### [Task statement]
When you reach the line containing "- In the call" in the data below, begin returning lines exactly as written, and stop once the line containing "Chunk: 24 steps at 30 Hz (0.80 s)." has been returned.

[Opening Exercise data section]

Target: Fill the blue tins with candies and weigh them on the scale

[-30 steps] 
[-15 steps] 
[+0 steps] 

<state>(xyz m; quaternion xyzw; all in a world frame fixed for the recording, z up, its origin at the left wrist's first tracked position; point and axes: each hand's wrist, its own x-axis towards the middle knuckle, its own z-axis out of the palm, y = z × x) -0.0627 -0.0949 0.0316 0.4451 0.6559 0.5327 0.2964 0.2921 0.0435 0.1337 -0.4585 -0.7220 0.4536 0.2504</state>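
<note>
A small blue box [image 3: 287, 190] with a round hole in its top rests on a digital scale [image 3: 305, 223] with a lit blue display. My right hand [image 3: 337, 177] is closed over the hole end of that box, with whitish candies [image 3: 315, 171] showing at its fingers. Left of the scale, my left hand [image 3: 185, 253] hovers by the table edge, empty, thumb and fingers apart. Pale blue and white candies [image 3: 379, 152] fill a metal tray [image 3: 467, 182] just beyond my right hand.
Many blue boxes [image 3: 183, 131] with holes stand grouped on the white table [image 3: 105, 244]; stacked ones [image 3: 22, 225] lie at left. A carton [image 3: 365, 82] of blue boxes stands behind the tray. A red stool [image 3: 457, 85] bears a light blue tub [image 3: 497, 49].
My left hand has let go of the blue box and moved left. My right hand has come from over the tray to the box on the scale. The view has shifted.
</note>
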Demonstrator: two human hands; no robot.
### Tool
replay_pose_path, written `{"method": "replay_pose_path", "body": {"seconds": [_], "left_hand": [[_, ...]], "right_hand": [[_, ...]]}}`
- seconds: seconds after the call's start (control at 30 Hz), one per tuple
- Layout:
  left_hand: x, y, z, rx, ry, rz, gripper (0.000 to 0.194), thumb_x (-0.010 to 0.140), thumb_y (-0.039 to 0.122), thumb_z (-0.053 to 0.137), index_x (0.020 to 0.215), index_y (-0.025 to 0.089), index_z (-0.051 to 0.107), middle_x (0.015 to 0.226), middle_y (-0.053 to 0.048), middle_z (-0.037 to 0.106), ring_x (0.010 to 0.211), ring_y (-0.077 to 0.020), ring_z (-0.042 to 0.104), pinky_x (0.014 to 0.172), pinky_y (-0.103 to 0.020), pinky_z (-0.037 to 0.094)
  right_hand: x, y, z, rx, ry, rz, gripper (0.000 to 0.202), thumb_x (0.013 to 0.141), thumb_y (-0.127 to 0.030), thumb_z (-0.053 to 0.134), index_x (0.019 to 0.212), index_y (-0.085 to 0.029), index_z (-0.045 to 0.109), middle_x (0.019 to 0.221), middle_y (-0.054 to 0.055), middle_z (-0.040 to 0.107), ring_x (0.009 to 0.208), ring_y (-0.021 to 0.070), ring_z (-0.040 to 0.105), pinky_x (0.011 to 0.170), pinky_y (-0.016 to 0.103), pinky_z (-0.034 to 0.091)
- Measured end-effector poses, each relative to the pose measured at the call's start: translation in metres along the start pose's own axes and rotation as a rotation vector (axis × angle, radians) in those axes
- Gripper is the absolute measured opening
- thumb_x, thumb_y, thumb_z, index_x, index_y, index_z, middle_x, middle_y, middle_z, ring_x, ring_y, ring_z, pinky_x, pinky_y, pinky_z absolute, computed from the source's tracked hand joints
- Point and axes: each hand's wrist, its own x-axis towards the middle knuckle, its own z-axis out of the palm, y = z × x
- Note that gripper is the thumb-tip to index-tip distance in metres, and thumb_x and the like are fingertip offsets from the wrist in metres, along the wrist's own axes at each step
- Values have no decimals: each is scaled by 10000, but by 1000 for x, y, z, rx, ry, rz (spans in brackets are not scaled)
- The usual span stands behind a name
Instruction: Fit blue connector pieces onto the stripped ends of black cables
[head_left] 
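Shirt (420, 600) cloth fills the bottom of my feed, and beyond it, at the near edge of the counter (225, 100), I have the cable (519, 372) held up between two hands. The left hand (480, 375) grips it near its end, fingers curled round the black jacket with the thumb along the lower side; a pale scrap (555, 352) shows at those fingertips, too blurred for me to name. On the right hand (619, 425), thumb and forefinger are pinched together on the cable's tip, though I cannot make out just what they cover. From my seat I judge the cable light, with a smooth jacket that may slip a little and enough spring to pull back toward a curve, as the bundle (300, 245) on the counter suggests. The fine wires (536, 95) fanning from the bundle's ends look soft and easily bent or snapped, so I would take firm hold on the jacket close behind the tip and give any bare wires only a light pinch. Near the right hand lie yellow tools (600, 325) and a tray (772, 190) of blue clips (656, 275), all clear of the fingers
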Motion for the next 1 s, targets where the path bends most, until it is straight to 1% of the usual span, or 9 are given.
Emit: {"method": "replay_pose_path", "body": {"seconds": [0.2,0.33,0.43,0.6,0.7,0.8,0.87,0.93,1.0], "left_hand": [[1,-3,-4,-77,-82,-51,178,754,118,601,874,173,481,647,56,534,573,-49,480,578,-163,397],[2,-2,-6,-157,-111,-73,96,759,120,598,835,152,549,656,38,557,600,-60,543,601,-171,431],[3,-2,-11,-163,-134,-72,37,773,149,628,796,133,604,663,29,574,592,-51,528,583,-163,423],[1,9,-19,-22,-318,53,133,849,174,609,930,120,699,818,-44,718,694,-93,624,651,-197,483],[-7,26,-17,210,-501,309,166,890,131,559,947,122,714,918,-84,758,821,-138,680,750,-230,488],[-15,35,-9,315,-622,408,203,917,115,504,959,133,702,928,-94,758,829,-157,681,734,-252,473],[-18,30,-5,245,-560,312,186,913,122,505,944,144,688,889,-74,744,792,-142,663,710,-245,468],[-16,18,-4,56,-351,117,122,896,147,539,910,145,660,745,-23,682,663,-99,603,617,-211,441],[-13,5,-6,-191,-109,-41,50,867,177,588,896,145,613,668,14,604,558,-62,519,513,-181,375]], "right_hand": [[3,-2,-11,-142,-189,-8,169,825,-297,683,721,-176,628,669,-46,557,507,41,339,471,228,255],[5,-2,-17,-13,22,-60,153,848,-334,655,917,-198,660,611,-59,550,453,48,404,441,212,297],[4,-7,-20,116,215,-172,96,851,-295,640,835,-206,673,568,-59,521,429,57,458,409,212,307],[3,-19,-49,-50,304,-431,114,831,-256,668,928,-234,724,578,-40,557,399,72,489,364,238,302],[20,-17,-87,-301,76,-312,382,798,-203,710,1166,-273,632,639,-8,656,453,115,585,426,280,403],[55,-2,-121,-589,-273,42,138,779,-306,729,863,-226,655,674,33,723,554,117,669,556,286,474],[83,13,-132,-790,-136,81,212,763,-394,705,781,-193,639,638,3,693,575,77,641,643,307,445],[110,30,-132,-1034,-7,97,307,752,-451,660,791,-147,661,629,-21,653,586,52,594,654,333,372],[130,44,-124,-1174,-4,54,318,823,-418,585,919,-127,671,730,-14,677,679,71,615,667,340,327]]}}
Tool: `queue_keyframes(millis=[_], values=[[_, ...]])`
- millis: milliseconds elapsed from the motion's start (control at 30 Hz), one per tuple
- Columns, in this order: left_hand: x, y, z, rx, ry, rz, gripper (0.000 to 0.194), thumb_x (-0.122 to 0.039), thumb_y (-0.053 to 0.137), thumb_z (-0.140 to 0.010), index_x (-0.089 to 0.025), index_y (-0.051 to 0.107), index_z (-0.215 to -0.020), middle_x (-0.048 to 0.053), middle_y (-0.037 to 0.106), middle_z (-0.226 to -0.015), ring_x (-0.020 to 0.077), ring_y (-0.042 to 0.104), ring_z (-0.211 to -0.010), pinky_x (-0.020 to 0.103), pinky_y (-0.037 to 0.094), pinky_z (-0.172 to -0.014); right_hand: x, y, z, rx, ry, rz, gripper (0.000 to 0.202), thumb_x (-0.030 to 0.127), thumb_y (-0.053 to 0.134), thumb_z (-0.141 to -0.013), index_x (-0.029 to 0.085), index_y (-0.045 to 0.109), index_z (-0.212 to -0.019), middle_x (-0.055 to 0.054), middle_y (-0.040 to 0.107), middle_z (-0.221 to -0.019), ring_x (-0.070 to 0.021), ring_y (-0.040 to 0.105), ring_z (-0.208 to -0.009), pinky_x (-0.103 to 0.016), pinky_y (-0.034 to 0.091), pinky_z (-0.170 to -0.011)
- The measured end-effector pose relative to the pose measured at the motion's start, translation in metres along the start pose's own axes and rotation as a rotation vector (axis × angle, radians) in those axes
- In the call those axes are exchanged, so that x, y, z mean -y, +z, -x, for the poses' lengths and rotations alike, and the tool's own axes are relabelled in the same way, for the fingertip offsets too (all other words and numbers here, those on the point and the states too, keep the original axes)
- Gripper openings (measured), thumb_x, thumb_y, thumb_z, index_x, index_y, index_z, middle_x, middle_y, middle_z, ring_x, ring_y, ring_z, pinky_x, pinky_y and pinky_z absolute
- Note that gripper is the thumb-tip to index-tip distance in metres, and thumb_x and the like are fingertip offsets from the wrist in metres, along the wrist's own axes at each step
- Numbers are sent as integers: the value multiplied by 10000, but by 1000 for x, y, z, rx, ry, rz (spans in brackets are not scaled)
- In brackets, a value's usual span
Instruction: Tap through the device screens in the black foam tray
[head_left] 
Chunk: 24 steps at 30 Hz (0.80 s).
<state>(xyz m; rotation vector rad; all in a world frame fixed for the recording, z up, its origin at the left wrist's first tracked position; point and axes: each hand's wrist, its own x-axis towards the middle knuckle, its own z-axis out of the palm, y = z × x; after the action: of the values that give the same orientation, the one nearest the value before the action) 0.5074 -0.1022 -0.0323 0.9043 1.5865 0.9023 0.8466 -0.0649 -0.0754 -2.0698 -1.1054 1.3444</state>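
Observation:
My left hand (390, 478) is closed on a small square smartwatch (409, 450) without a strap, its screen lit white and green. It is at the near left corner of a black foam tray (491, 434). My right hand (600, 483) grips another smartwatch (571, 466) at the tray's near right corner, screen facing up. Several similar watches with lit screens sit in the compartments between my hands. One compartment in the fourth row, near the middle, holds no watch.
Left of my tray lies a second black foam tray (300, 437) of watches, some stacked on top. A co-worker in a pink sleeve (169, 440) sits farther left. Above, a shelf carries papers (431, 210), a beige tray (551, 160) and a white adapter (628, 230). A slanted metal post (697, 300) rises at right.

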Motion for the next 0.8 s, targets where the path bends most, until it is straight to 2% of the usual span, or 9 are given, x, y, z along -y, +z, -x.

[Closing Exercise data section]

### [Task result]
- In the call those axes are exchanged, so that x, y, z mean -y, +z, -x, for the poses' lengths and rotations alike, and the tool's own axes are relabelled in the same way, for the fingertip offsets too (all other words and numbers here, those on the point and the states too, keep the original axes)
- Gripper openings (measured), thumb_x, thumb_y, thumb_z, index_x, index_y, index_z, middle_x, middle_y, middle_z, ring_x, ring_y, ring_z, pinky_x, pinky_y and pinky_z absolute
- Note that gripper is the thumb-tip to index-tip distance in metres, and thumb_x and the like are fingertip offsets from the wrist in metres, along the wrist's own axes at each step
- Numbers are sent as integers: the value multiplied by 10000, but by 1000 for x, y, z, rx, ry, rz (spans in brackets are not scaled)
- In brackets, a value's usual span
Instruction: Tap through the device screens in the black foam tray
[head_left] 
Chunk: 24 steps at 30 Hz (0.80 s).

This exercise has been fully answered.